Here’s Why You Should Retain Intercontinental Exchange (ICE)

From NASDAQ.: 2024-05-21 12:53:00

Intercontinental Exchange (ICE) is expected to continue growing due to its strong portfolio, risk management services, and recent acquisitions. Earnings estimates for 2024 and 2025 have increased, and the stock has outperformed the industry with a 6.6% gain this year. ICE’s efficient capital deployment and return on invested capital reflect its financial strength.

ICE’s impressive top-line growth, diversified product offerings, and strategic acquisitions position it for sustained momentum. The recent Black Knight acquisition enhances revenue streams and boosts recurring revenues. ICE projects continued growth in Fixed Income and Data Services recurring revenues. The company expects to benefit from the digitization of the U.S. residential mortgage industry.

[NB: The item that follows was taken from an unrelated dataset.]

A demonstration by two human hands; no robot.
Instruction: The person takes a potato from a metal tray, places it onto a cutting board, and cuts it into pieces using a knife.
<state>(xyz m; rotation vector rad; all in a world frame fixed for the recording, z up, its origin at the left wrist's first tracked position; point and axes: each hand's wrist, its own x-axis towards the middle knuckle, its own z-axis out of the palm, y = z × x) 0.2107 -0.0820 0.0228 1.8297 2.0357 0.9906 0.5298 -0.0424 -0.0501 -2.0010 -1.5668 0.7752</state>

The Zacks Consensus Estimate shows positive earnings growth for ICE in 2024 and 2025, supported by higher revenues. The company’s robust balance sheet and smart capital deployment strategies further contribute to its stability and growth potential. ICE also rewards shareholders through dividends and share buybacks.

Other strong finance sector stocks to consider are Coinbase Global (COIN), First BanCorp (FBP), and Morgan Stanley (MS). Each stock holds a Zacks Rank #1 (Strong Buy) and has shown strong earnings growth and stock price performance. These stocks present additional investment opportunities within the sector.